▶ [Exercise requirements]: Would you output each record exactly as it stands?

(Items from a dataset)
——
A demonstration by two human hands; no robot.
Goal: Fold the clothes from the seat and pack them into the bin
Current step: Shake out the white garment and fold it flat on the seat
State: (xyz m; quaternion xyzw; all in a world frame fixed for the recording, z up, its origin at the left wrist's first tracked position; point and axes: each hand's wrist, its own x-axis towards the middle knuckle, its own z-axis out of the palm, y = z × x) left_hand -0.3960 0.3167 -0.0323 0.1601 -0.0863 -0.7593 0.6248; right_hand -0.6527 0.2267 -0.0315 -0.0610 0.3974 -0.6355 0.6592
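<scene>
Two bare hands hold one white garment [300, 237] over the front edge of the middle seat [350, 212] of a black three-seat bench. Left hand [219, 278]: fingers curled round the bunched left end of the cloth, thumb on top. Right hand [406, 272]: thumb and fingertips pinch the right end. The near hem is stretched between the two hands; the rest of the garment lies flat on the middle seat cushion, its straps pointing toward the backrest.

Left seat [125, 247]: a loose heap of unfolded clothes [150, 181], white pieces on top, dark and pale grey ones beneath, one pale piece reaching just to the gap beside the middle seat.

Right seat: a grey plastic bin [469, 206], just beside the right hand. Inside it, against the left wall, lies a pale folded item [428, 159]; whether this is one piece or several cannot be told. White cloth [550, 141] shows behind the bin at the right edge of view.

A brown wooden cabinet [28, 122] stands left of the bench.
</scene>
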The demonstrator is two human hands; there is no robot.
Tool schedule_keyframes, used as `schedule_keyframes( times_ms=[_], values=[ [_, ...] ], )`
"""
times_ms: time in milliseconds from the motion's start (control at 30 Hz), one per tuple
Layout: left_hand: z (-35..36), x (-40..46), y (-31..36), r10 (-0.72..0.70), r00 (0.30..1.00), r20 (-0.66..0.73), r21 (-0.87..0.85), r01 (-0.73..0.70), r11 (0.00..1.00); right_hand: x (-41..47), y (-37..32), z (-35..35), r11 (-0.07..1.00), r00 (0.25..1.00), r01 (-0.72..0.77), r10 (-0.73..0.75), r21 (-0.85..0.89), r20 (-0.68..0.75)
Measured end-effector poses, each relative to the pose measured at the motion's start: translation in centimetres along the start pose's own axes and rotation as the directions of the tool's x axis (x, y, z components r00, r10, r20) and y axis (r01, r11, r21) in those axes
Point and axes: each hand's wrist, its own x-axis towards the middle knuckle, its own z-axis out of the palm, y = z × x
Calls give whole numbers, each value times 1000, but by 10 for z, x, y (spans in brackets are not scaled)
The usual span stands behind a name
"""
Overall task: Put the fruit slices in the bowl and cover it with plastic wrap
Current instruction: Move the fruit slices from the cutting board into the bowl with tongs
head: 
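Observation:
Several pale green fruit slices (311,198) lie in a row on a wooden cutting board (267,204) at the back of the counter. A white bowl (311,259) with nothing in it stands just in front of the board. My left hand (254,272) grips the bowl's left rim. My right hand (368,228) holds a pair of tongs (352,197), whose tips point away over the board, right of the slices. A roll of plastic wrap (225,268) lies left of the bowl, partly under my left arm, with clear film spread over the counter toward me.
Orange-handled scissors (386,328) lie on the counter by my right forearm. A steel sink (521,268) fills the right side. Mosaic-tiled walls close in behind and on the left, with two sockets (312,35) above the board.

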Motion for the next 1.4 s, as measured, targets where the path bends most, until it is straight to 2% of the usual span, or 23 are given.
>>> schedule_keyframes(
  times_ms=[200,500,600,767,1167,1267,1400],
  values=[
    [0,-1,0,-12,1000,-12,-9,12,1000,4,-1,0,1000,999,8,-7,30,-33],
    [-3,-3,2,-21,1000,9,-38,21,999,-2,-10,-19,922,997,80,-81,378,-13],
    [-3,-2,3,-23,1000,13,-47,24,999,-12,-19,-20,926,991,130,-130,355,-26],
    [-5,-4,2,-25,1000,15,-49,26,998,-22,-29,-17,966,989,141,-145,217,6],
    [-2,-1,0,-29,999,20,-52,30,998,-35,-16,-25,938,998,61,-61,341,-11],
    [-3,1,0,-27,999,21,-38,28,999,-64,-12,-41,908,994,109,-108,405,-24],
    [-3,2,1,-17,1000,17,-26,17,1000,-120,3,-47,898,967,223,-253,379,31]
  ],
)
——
▶ [Your solution]:
A demonstration by two human hands; no robot.
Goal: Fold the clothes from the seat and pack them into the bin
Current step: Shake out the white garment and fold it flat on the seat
State: (xyz m; quaternion xyzw; all in a world frame fixed for the recording, z up, its origin at the left wrist's first tracked position; point and axes: each hand's wrist, its own x-axis towards the middle knuckle, its own z-axis out of the palm, y = z × x) left_hand -0.3960 0.3167 -0.0323 0.1601 -0.0863 -0.7593 0.6248; right_hand -0.6527 0.2267 -0.0315 -0.0610 0.3974 -0.6355 0.6592
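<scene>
Two bare hands hold one white garment [300, 237] over the front edge of the middle seat [350, 212] of a black three-seat bench. Left hand [219, 278]: fingers curled round the bunched left end of the cloth, thumb on top. Right hand [406, 272]: thumb and fingertips pinch the right end. The near hem is stretched between the two hands; the rest of the garment lies flat on the middle seat cushion, its straps pointing toward the backrest.

Left seat [125, 247]: a loose heap of unfolded clothes [150, 181], white pieces on top, dark and pale grey ones beneath, one pale piece reaching just to the gap beside the middle seat.

Right seat: a grey plastic bin [469, 206], just beside the right hand. Inside it, against the left wall, lies a pale folded item [428, 159]; whether this is one piece or several cannot be told. White cloth [550, 141] shows behind the bin at the right edge of view.

A brown wooden cabinet [28, 122] stands left of the bench.
</scene>
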The demonstrator is two human hands; there is no robot.
Tool schedule_keyframes, used as `schedule_keyframes( times_ms=[_], values=[ [_, ...] ], )`
"""
times_ms: time in milliseconds from the motion's start (control at 30 Hz), one per tuple
Layout: left_hand: z (-35..36), x (-40..46), y (-31..36), r10 (-0.72..0.70), r00 (0.30..1.00), r20 (-0.66..0.73), r21 (-0.87..0.85), r01 (-0.73..0.70), r11 (0.00..1.00); right_hand: x (-41..47), y (-37..32), z (-35..35), r11 (-0.07..1.00), r00 (0.25..1.00), r01 (-0.72..0.77), r10 (-0.73..0.75), r21 (-0.85..0.89), r20 (-0.68..0.75)
Measured end-effector poses, each relative to the pose measured at the motion's start: translation in centimetres along the start pose's own axes and rotation as the directions of the tool's x axis (x, y, z components r00, r10, r20) and y axis (r01, r11, r21) in those axes
Point and axes: each hand's wrist, its own x-axis towards the middle knuckle, its own z-axis out of the palm, y = z × x
Calls give whole numbers, each value times 1000, but by 10 for z, x, y (spans in brackets are not scaled)
The usual span stands behind a name
"""
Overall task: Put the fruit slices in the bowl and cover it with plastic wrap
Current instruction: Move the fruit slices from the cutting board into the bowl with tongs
head: 
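Observation:
Several pale green fruit slices (311,198) lie in a row on a wooden cutting board (267,204) at the back of the counter. A white bowl (311,259) with nothing in it stands just in front of the board. My left hand (254,272) grips the bowl's left rim. My right hand (368,228) holds a pair of tongs (352,197), whose tips point away over the board, right of the slices. A roll of plastic wrap (225,268) lies left of the bowl, partly under my left arm, with clear film spread over the counter toward me.
Orange-handled scissors (386,328) lie on the counter by my right forearm. A steel sink (521,268) fills the right side. Mosaic-tiled walls close in behind and on the left, with two sockets (312,35) above the board.
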
Motion for the next 1.4 s, as measured, targets where the path bends most, until it is straight to 2% of the usual span, or 23 are given.
>>> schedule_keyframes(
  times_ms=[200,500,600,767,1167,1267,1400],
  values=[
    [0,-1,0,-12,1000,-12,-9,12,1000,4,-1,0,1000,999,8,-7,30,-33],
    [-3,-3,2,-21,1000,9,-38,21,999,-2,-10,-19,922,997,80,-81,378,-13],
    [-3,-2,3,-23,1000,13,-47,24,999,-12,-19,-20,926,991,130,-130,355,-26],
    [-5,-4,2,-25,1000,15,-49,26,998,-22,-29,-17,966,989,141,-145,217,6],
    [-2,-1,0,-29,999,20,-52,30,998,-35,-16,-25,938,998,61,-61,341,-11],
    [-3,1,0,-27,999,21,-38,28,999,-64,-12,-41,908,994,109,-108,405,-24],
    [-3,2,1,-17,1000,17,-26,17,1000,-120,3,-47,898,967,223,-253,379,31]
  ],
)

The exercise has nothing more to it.